Work to be completed
In the records below, begin at the line that has "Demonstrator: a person" and stop after the line that has "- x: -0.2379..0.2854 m"; quote those lines verbatim and nothing more.

====== Data extract ======

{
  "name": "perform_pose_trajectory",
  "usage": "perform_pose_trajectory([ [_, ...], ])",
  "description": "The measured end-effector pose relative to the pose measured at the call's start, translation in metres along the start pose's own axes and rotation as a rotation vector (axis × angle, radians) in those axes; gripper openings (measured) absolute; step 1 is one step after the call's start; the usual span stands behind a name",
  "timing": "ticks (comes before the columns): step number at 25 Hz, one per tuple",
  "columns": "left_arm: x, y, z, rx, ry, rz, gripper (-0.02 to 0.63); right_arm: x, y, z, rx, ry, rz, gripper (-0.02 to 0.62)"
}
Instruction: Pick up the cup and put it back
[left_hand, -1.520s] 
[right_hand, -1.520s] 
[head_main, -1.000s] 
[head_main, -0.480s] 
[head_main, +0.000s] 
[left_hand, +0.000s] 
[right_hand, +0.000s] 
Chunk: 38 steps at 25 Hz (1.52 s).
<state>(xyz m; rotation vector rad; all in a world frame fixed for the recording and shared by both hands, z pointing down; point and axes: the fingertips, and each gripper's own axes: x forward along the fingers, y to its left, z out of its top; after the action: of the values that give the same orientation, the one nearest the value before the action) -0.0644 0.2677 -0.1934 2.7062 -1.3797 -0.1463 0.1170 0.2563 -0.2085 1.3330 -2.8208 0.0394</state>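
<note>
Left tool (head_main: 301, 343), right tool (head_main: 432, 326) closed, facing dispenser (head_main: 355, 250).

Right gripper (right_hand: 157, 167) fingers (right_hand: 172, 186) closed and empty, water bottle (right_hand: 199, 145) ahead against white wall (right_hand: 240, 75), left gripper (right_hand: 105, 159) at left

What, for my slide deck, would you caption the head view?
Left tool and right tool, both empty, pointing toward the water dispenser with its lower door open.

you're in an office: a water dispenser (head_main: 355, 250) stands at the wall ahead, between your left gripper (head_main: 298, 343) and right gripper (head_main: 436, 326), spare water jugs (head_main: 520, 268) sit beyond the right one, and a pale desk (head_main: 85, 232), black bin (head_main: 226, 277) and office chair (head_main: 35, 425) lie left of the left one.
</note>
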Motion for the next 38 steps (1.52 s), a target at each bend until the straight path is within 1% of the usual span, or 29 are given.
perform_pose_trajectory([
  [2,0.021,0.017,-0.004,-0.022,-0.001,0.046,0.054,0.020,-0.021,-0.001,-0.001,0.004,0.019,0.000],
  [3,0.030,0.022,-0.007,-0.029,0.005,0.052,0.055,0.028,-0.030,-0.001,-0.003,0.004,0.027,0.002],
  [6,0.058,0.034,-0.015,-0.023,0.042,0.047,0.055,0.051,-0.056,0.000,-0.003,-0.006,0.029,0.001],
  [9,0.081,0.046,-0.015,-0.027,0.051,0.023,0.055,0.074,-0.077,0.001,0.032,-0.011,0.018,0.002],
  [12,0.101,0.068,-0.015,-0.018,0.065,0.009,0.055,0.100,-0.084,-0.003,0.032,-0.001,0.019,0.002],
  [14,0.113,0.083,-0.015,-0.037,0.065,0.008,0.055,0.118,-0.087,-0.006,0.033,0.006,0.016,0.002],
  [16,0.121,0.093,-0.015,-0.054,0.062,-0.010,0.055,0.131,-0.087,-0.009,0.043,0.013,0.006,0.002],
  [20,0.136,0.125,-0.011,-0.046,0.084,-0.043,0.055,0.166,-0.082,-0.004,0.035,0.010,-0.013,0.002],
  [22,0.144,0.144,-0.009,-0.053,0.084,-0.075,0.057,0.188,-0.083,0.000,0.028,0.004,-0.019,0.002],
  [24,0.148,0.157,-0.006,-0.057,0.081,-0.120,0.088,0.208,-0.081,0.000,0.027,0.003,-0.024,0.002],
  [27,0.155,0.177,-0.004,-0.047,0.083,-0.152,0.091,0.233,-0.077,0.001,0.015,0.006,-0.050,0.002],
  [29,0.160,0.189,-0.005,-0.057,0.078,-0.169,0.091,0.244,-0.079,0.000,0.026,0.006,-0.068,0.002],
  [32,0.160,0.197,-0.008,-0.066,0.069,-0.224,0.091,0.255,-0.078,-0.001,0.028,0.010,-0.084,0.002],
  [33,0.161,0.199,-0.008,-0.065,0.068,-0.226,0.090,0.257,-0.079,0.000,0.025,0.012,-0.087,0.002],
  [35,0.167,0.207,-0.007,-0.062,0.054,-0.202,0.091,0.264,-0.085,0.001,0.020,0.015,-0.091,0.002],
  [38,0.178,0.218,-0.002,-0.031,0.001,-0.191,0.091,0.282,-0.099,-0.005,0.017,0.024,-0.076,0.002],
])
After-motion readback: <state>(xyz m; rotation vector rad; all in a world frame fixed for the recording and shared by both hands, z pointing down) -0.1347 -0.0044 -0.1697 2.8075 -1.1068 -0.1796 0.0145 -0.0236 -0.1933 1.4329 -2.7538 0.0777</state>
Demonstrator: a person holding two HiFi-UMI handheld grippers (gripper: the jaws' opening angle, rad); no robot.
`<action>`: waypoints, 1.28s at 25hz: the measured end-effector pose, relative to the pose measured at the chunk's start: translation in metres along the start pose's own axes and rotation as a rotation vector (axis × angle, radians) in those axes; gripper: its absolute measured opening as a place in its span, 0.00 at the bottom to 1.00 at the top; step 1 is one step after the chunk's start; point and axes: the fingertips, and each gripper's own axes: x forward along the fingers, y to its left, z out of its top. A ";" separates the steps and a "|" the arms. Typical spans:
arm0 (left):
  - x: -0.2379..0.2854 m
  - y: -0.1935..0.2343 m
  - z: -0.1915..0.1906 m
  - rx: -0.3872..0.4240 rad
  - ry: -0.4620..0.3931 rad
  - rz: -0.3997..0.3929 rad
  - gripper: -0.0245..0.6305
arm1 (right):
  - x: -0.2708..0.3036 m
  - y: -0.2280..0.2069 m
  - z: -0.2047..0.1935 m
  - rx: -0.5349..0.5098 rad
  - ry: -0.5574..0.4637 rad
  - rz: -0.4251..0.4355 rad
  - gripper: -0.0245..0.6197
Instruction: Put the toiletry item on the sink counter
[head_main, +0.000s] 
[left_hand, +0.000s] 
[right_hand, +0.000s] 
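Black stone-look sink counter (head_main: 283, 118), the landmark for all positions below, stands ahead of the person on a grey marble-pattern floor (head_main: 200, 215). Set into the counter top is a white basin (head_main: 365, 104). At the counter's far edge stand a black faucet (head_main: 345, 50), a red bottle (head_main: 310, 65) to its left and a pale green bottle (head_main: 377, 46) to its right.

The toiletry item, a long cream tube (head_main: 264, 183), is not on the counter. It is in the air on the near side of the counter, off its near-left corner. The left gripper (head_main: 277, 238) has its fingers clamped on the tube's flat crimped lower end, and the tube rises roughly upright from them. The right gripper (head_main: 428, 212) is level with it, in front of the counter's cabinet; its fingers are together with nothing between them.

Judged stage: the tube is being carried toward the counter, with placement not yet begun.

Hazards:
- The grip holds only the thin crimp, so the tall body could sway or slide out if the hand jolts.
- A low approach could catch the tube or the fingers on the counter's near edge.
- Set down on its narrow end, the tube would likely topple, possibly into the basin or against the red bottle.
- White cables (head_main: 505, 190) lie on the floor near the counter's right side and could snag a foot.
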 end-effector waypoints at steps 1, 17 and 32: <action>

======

Answer to this task
Demonstrator: a person holding two HiFi-UMI handheld grippers (gripper: the jaws' opening angle, rad); no robot.
`<action>`: waypoints, 1.28s at 25hz: the measured end-effector pose, relative to the pose measured at the chunk's start: translation in metres along the start pose's own axes and rotation as a rotation vector (axis × angle, radians) in those axes; gripper: its absolute measured opening as a place in its span, 0.00 at the bottom to 1.00 at the top; step 1 is one step after the chunk's start; point and axes: the fingertips, and each gripper's own axes: x forward along the fingers, y to its left, z out of its top. A ";" separates the steps and a "|" the arms. Typical spans:
arm0 (left):
  - x: -0.2379..0.2854 m

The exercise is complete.